* TASK STATEMENT
A word-for-word repeat of all the data is the goal.

_ _ _ _

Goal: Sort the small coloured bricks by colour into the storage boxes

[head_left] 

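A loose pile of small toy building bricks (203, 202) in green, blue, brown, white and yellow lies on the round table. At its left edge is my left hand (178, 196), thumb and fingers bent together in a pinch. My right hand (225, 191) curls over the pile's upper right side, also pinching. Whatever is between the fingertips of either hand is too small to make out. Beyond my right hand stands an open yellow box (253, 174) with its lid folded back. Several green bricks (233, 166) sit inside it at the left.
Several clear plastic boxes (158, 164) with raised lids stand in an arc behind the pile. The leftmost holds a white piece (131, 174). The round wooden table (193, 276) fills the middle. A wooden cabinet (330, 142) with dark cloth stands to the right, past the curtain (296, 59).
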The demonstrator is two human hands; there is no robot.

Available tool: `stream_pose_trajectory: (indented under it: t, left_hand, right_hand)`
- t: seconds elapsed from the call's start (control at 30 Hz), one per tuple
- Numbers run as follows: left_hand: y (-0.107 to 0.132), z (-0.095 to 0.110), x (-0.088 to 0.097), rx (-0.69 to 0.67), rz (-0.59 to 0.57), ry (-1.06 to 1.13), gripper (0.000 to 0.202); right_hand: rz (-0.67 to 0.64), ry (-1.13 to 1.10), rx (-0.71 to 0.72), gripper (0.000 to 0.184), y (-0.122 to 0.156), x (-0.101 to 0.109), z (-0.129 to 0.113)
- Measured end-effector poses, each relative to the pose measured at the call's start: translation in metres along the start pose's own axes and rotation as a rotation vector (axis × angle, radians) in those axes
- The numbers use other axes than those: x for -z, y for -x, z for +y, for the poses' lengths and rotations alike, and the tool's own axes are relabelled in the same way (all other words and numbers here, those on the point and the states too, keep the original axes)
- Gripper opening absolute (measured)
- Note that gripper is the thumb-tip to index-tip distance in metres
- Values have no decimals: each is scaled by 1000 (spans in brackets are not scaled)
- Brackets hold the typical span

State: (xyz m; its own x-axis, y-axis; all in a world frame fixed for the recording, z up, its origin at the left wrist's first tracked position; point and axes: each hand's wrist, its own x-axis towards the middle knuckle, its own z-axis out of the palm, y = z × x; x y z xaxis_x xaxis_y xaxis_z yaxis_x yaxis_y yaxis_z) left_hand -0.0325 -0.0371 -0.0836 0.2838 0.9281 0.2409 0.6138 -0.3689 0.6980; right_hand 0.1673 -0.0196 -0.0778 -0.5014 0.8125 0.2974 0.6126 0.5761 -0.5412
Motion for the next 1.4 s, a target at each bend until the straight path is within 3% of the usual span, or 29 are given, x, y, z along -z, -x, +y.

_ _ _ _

* WRITTEN ANSWER
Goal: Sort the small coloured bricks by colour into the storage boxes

[head_left] 

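A loose pile of small toy building bricks (203, 202) in green, blue, brown, white and yellow lies on the round table. At its left edge is my left hand (178, 196), thumb and fingers bent together in a pinch. My right hand (225, 191) curls over the pile's upper right side, also pinching. Whatever is between the fingertips of either hand is too small to make out. Beyond my right hand stands an open yellow box (253, 174) with its lid folded back. Several green bricks (233, 166) sit inside it at the left.
Several clear plastic boxes (158, 164) with raised lids stand in an arc behind the pile. The leftmost holds a white piece (131, 174). The round wooden table (193, 276) fills the middle. A wooden cabinet (330, 142) with dark cloth stands to the right, past the curtain (296, 59).
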The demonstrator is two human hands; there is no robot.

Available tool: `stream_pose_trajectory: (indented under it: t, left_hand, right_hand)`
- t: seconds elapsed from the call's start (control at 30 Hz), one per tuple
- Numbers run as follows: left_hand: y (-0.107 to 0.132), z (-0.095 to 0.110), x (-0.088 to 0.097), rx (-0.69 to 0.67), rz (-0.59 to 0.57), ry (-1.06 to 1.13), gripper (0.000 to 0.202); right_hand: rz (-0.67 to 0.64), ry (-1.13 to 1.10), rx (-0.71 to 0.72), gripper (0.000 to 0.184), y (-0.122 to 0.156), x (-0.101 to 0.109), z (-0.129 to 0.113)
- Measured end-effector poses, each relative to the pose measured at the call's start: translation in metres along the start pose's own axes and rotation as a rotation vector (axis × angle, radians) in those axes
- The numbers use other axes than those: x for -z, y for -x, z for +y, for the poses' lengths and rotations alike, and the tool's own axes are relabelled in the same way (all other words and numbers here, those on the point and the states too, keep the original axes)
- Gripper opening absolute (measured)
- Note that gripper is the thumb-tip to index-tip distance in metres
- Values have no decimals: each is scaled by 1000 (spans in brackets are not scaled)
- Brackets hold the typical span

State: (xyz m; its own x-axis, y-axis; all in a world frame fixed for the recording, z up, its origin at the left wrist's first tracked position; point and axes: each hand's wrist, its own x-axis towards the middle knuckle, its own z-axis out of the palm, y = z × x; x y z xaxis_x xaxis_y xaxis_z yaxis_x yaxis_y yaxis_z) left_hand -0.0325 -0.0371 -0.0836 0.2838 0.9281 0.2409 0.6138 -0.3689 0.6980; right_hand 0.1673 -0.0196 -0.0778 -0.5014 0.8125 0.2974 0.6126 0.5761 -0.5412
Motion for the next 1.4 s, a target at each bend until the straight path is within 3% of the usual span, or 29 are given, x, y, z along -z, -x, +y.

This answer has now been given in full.